*** Opening Dataset section ***

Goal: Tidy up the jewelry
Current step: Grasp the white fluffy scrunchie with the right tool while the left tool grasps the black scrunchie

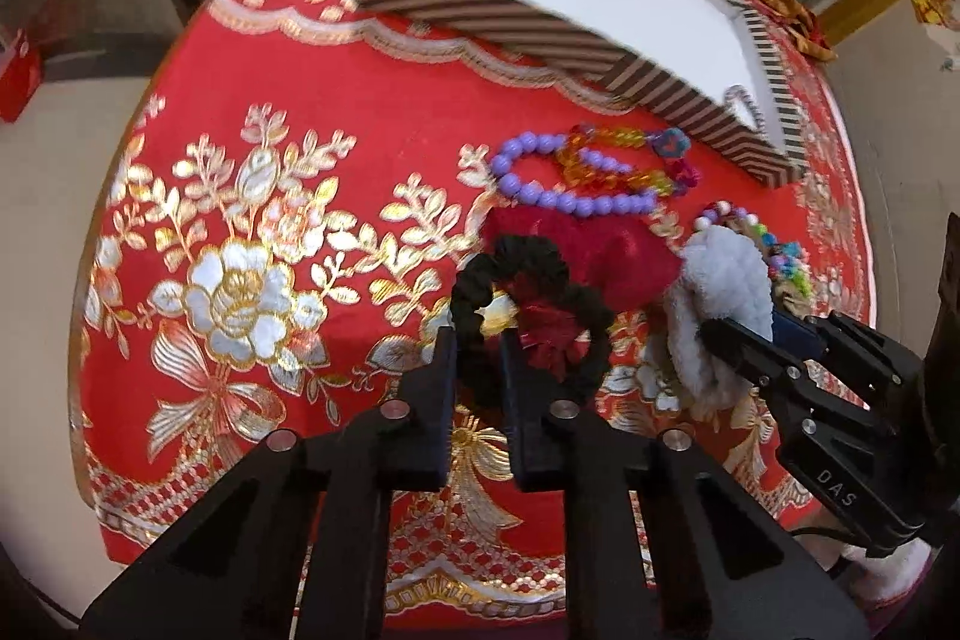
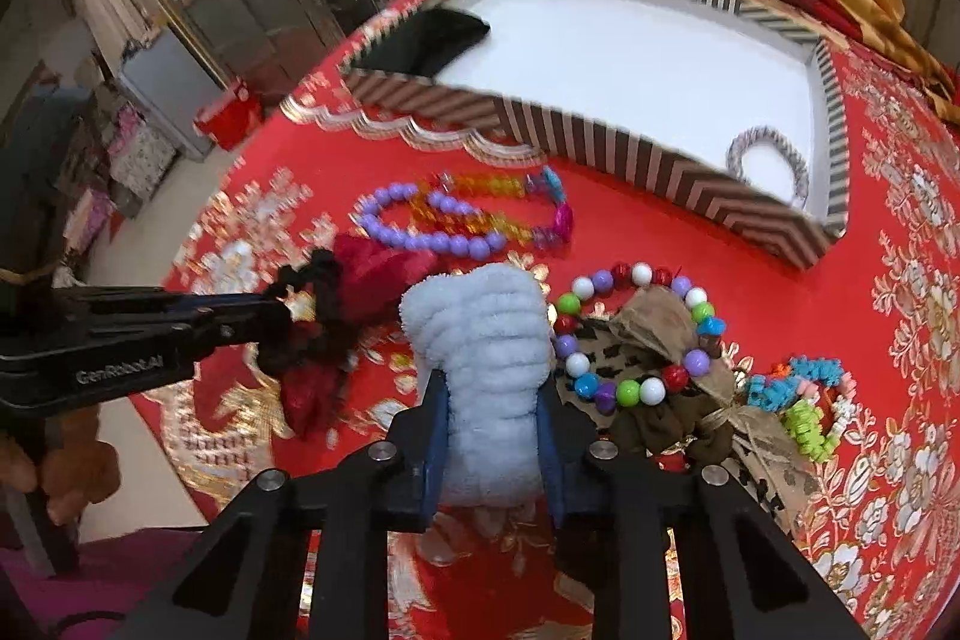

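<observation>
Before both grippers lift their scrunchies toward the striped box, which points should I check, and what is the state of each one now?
1. Left gripper closed on the black scrunchie: ok, its band sits between the pads.
2. Right gripper closed on the white fluffy scrunchie: ok, pads press both its sides.
3. Black scrunchie free of the dark red scrunchie beside it: cannot tell, they overlap.
4. White fluffy scrunchie free of the multicoloured bead bracelet: cannot tell, they lie very close.
5. Space in the striped box: ok, most of the white floor is bare; a black cloth and a small ring-shaped bracelet sit at its ends.
</observation>
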Demonstrator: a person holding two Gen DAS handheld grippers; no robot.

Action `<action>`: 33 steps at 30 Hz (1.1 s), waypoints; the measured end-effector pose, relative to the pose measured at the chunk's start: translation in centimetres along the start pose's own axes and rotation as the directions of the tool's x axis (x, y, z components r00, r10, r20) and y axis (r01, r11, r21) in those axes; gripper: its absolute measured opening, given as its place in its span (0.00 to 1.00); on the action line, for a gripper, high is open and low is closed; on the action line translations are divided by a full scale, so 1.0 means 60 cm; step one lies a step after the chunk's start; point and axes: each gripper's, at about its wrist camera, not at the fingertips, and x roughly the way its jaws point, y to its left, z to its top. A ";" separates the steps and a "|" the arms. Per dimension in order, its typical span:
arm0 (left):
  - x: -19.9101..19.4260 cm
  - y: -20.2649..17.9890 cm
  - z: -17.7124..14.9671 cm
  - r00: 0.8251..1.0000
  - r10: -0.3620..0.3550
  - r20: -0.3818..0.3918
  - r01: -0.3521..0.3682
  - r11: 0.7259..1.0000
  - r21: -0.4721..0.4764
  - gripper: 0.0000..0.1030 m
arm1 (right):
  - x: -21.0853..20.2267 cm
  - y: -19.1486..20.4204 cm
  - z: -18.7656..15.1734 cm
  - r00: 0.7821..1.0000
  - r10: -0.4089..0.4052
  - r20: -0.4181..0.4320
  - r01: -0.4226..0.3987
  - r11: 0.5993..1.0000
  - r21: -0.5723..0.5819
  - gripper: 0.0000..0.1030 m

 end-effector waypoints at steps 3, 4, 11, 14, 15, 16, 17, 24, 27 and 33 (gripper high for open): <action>-0.023 -0.008 0.010 0.999 -0.019 0.031 0.018 1.000 0.013 0.09 | -0.026 0.000 0.007 0.999 0.022 0.032 -0.023 1.000 0.013 0.24; -0.032 -0.011 0.015 0.999 -0.030 0.041 0.029 0.999 0.017 0.09 | -0.037 -0.002 0.010 0.999 0.032 0.044 -0.033 0.999 0.020 0.24; -0.083 -0.037 0.058 0.991 -0.065 0.119 0.059 0.997 0.054 0.09 | -0.094 -0.014 0.045 0.989 0.044 0.138 -0.051 0.997 0.050 0.24; -0.103 -0.047 0.084 0.985 -0.065 0.159 0.052 0.995 0.083 0.09 | -0.104 -0.027 0.065 0.987 0.019 0.159 -0.030 0.997 0.070 0.24; -0.109 -0.055 0.097 0.982 -0.067 0.175 0.051 0.994 0.093 0.09 | -0.107 -0.034 0.075 0.986 0.012 0.168 -0.026 0.997 0.079 0.24; -0.113 -0.059 0.107 0.980 -0.070 0.184 0.052 0.994 0.101 0.09 | -0.109 -0.039 0.082 0.985 0.009 0.172 -0.024 0.996 0.083 0.24; -0.118 -0.065 0.121 0.978 -0.072 0.196 0.051 0.993 0.111 0.09 | -0.111 -0.046 0.091 0.984 0.002 0.177 -0.018 0.996 0.089 0.24; -0.127 -0.096 0.204 0.968 -0.083 0.237 0.045 0.986 0.160 0.09 | -0.099 -0.083 0.155 0.982 -0.060 0.177 0.038 0.991 0.125 0.24; -0.124 -0.108 0.233 0.967 -0.087 0.239 0.042 0.982 0.186 0.09 | -0.092 -0.095 0.171 0.982 -0.070 0.174 0.046 0.989 0.138 0.24; -0.105 -0.087 0.228 0.985 -0.091 0.149 0.061 0.979 0.194 0.13 | -0.078 -0.110 0.175 0.985 -0.068 0.157 0.041 0.984 0.172 0.24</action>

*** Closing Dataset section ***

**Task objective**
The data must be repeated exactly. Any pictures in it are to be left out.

**Answer space**
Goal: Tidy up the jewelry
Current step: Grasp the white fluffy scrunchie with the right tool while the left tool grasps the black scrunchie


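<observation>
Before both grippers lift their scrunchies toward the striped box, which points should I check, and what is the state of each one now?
1. Left gripper closed on the black scrunchie: ok, its band sits between the pads.
2. Right gripper closed on the white fluffy scrunchie: ok, pads press both its sides.
3. Black scrunchie free of the dark red scrunchie beside it: cannot tell, they overlap.
4. White fluffy scrunchie free of the multicoloured bead bracelet: cannot tell, they lie very close.
5. Space in the striped box: ok, most of the white floor is bare; a black cloth and a small ring-shaped bracelet sit at its ends.
</observation>
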Demonstrator: a person holding two Gen DAS handheld grippers; no robot.

Action `<action>`: 33 steps at 30 Hz (1.1 s), waypoints; the measured end-effector pose, relative to the pose measured at the chunk's start: translation in centimetres along the start pose's own axes and rotation as the directions of the tool's x axis (x, y, z components r00, r10, r20) and y axis (r01, r11, r21) in those axes; gripper: its absolute measured opening, given as its place in its span (0.00 to 1.00); on the action line, for a gripper, high is open and low is closed; on the action line translations are divided by a full scale, so 1.0 means 60 cm; step one lies a step after the chunk's start; point and axes: each gripper's, at about its wrist camera, not at the fingertips, and x roughly the way its jaws point, y to its left, z to its top. A ";" separates the steps and a "|" the arms. Per dimension in order, its typical span:
arm0 (left):
  - x: -19.9101..19.4260 cm
  - y: -20.2649..17.9890 cm
  - z: -17.7124..14.9671 cm
  - r00: 0.8251..1.0000
  - r10: -0.3620..0.3550
  - r20: -0.3818..0.3918
  - r01: -0.3521..0.3682
  - r11: 0.7259..1.0000
  - r21: -0.4721..0.4764
  - gripper: 0.0000..0.1030 m
arm1 (right):
  - x: -21.0853..20.2267 cm
  - y: -19.1486..20.4204 cm
  - z: -18.7656..15.1734 cm
  - r00: 0.7821..1.0000
  - r10: -0.4089..0.4052
  - r20: -0.4181..0.4320
  - r01: -0.4226..0.3987
  - r11: 0.5993..1.0000
  - r21: -0.5723..0.5819
  - gripper: 0.0000..0.1030 m

 end-effector waypoints at steps 3, 4, 11, 14, 15, 16, 17, 24, 27 and 33 (gripper high for open): <action>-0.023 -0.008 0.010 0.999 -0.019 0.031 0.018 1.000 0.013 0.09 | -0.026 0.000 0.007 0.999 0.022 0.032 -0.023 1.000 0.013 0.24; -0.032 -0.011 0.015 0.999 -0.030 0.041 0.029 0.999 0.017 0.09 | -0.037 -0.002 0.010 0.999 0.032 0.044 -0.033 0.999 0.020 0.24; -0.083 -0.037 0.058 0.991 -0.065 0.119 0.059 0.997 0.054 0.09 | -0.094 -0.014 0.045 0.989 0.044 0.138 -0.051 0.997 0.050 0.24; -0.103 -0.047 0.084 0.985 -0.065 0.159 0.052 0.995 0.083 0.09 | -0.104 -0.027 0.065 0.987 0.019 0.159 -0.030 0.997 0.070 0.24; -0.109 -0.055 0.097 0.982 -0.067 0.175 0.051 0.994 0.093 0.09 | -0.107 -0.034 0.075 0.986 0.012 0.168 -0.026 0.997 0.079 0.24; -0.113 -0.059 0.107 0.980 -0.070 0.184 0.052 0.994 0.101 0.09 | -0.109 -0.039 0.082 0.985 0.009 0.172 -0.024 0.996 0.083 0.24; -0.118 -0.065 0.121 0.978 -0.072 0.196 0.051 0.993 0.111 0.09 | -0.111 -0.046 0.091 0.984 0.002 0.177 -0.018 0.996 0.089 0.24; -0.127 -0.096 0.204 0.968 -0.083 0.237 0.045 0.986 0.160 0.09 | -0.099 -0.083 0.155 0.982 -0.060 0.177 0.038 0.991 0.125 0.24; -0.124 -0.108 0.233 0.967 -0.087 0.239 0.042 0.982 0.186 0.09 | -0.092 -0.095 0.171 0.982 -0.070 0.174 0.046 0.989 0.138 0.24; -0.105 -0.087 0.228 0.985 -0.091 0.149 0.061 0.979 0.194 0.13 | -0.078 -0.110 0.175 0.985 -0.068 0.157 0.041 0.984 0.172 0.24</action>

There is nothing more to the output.